Еще припоминаю случай, переданный мне Николаем Александровичем Поповым, известным режиссером, театральным деятелем, человеком тонкого вкуса. Он говорил однажды с одним из представителей немецкого театра; если не ошибаюсь, дело было в Мейнингене. На замечание своего собеседника о том, что им, немцам, о русском театре ничего не известно, Попов ответил, что ведь у них в Германии была наша Савина. «Ну, знаете, эта барыня могла бы и дома остаться», – сказал тот.

Как элемент в труппе, Савина была язва; это была ходячая злоба. Последние годы, выходя на сцену, она не играла: она во всех ролях показывала мимику своего неудовольствия. А неудовольствие ее распространялось решительно на все: на товарищей, на режиссера, на начальство, на театральную контору, на всех. И вот зараза честолюбия! Помню, старушка Александрова на свой 50-летний юбилей получила от государя браслет с его вензелем. Савина на свой двадцатипятилетний получила такой же. Она была вне себя. Я, впрочем, переставил события: савинский юбилей был прежде, и когда Александрова получила то же, что она, она этого не могла переварить: «Что такое Александрова? Просто старая женщина, и больше ничего!» Да, Александрова была старая, но вместе с тем прелестная женщина. Когда она по случаю юбилея представилась государю, она, уходя от него, пошла было пятясь назад, но, дойдя до половины комнаты, сказала: «Ну, голубчик государь, я задом-то ходить не мастерица»… Государь подбежал к ней и проводил ее до двери. Так Савина переварить не могла, что Александровой дали то же, что ей. Она требовала у министра, чтобы ей было разрешено вынуть из браслета вензель и носить его на Андреевской ленте. Уж не помню, добилась ли она разрешения.

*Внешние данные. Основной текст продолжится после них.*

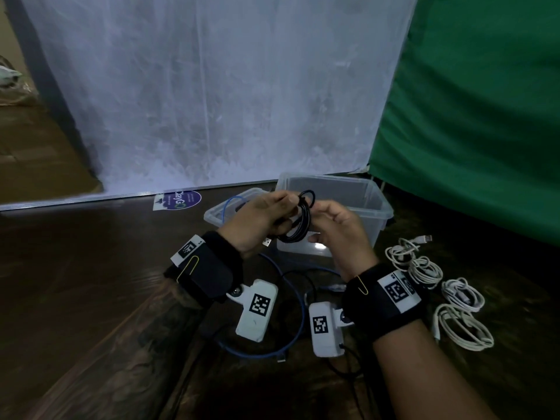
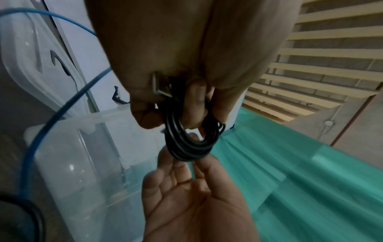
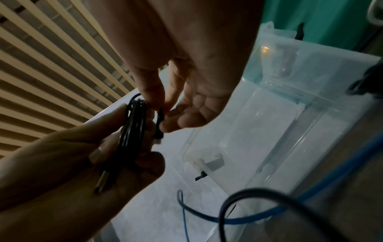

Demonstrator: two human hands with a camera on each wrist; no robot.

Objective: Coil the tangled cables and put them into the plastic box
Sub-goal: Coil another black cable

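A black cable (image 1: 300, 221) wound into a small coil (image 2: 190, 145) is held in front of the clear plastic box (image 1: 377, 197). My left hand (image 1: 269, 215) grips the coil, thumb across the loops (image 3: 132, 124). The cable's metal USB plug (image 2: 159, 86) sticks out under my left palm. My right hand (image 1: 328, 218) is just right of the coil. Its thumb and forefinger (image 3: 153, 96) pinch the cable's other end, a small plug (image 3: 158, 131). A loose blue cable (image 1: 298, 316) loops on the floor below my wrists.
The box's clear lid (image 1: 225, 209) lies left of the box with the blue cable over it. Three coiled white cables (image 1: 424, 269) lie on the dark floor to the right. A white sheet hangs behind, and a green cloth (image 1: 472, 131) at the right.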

Что бы Савина ни играла, она всегда разыгрывала обиженную; ее мимика всегда говорила публике: «Ну разве можно при таких условиях играть?» Публика долго шла на приманку имени, но понемногу интерес стал охладевать. Савина посылала утром в кассу справиться, много ли продано билетов, и если мало, сказывалась больной… Вывешивался тогда на подъезде кассы красный фонарь, это значило – перемена спектакля… Я знал ее в пору расцвета; в ней был блеск; она владела иронией. Лучшее, что я помню, это – «Женитьба Белугина»: сцены с мужем, Сазоновым, были очень хорошо ведены. Прелестный образ кисейной барышни давала она в «Ревизоре». Ее Марья Антоновна должна была бы стать классической и утвердиться в традицию. Но – традиции бывают только там, где есть школа…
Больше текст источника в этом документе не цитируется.